Although the original LDSO has the potential for near real-time 3D reconstruction, its 3D point cloud density and loop closure robustness need significant improvement for construction site applications. First, the density of the 3D point cloud, quantified by the number of reconstructed points per unit area (EA/m²), is an important metric for determining its quality and usefulness, as computer vision techniques subsequently used for 3D semantic modeling (e.g., object detection and semantic segmentation) are largely influenced by the density of the given 3D point cloud [57]. However, the capability of the original LDSO is confined to producing semi-dense 3D point clouds since only pixels with enough gradient at a grayscale are meant to be included in the reconstruction process. Second, robust loop closure is another important feature for real-site applications that is not fully satisfied by the original LDSO. Without a complete loop closure, errors in each frame accumulate over the sequence, resulting in an inconsistent 3D point cloud. However, it is often observed that the original LDSO fails to achieve a complete loop closure for a construction site due to the high complexity of footage common to any given site.

Figure 2 illustrates the overall workflow of the tuned LDSO. Its technical details and validation results for improved density and loop closure success rate are provided in Section 3.3.1 and Section 3.3.2, respectively.

3.3.1. Denser 3D Point Cloud Density

We found that the LDSO’s density is largely influenced by the number of points involved in the windowed optimization module (Figure 1b), because more points accepted by the windowed optimization module indicates more point depth values which are then converged, and therefore more points which can be reconstructed. We therefore increased the number of points involved in the windowed optimization module from 2000 to 3000 and ran before-and-after tests using a benchmark dataset, the results of which confirmed the density improvement resultant from our fine-tuning. We used the Technical University of Munich Monocular Visual Odometry (TUM Mono Vo) dataset, which is a widely used benchmark dataset in monocular VSLAM studies [58], for our test. The dataset comprises 50 videos from different sites, all of which are recorded by a closed loop [58]. We ran these datasets through both the original and tuned LDSOs and compared the total number of reconstructed points of the two resultant 3D point clouds (Figure 3).

Figure 3 illustrates examples from the test results (TUM Mono VO #39, #40, and #41), which allow for visual verification of the tuned LDSO’s capacity to reconstruct a much denser 3D point cloud than that produced by the original LDSO. Table 2 summarizes the detailed results of the entire test.
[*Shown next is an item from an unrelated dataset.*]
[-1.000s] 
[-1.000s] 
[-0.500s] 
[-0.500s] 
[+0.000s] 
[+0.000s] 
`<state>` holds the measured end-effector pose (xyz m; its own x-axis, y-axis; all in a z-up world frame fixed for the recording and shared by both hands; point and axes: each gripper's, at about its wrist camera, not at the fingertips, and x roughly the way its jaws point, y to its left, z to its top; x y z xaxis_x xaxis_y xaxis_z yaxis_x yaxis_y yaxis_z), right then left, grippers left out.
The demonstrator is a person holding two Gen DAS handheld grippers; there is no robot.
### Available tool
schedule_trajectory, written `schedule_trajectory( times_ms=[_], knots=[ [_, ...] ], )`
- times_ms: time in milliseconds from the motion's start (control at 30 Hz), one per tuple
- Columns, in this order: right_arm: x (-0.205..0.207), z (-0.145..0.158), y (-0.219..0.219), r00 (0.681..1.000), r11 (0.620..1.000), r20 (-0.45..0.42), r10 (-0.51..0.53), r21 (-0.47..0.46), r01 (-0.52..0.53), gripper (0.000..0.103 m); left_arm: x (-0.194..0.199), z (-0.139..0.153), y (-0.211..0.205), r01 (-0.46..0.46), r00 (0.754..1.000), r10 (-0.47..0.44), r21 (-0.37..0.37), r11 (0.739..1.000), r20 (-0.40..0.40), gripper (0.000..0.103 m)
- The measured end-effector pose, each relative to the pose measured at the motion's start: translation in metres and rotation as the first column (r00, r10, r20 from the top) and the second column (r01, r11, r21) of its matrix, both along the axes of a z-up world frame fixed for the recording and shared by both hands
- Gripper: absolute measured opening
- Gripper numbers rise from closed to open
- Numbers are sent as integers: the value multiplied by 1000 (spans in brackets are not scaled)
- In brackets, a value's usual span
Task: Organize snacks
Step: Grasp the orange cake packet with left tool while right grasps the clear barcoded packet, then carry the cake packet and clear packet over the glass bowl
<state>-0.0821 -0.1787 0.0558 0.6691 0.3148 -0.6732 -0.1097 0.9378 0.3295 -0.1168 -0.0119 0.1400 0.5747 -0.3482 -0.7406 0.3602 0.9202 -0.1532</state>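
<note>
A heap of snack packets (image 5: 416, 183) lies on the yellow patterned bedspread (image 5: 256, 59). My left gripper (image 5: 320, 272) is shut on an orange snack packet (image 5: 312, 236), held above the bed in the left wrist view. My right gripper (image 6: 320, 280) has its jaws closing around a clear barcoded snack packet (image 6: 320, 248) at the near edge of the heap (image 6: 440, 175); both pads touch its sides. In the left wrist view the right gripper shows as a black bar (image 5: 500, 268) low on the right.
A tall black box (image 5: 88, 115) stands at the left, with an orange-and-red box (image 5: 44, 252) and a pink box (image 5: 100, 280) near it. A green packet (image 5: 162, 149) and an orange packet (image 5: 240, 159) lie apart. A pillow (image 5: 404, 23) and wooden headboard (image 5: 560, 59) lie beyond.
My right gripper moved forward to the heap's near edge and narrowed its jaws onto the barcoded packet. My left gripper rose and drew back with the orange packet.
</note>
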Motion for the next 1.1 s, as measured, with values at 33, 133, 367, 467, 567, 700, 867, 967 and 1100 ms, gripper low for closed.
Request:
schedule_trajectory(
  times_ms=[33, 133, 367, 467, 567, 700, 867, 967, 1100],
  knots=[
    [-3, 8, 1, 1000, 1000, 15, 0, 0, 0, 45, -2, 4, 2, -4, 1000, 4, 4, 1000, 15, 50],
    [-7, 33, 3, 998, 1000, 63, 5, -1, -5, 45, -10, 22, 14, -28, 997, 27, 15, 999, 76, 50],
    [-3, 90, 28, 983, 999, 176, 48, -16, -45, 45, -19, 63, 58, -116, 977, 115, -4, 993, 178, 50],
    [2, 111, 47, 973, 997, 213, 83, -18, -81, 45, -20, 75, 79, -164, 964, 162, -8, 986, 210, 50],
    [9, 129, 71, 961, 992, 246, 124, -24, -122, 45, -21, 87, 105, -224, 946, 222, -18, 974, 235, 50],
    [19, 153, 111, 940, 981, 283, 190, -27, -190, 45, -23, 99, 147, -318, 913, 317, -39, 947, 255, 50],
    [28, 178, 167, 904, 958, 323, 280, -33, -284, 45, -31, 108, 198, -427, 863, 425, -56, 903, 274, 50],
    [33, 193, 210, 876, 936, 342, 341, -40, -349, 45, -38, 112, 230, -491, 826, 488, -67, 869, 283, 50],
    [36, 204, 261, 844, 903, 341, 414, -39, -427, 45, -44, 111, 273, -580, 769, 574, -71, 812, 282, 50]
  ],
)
As Table 2 demonstrates, the total number of reconstructed points significantly increased for all 50 videos when using the tuned LDSO, exhibiting an increase in the total number of reconstructed points of between 53% and 69%, and recording an average increase of 61.05%, with a standard deviation of merely 4.40% across all 50 videos. This low standard deviation is a clear indicator that the tuned LDSO can consistently improve the 3D point cloud density, without being affected by variations across given data (e.g., illumination and viewpoint variations) (Table 2).

3.3.2. More Robust Loop Closure

Because the original LDSO, as with conventional VSLAMs, estimates the camera’s 3D location and orientation frame by frame in a sequence, the errors from each frame are bound to accumulate, eventually resulting in inconsistencies that show up in the reconstructed 3D point cloud (Figure 4a,b). The original LDSO incorporates the loop closure module (Figure 1c) to diminish the inconsistency, but such drift errors are often observed in real-site applications under unpredictable conditions.

The main function of loop closure is tracking the camera’s trajectory and closing it, creating a complete loop when the camera returns to its starting position [53]. In the original LDSO, the validity of each loop candidate is heavily influenced by the quantitative condition of the ORB features of the two consecutive frames. That is, the candidate is accepted as a true loop, and the camera trajectory closed only if there are at least 10 matched features between the two frames. The threshold for feature matching was empirically set by the original authors but could, however, be too strict a standard for application to construction images, which tend to be highly complex and unstructured. A lower threshold for feature matching is highly likely to lead to fewer matched features and result in failed loop closures (Figure 4b). However, merely applying a higher threshold instead would not be an effective solution. Setting too high a threshold risks the module possibly closing the loop at an incorrect position, which can, in turn, lead to the complete failure of the 3D point cloud (Figure 4c).

Instead of applying a fixed value for the feature matching threshold, we attempted to tune it by embedding an adaptive thresholding feature. Equation (1) denotes the adaptive thresholding feature for the ORB feature matching.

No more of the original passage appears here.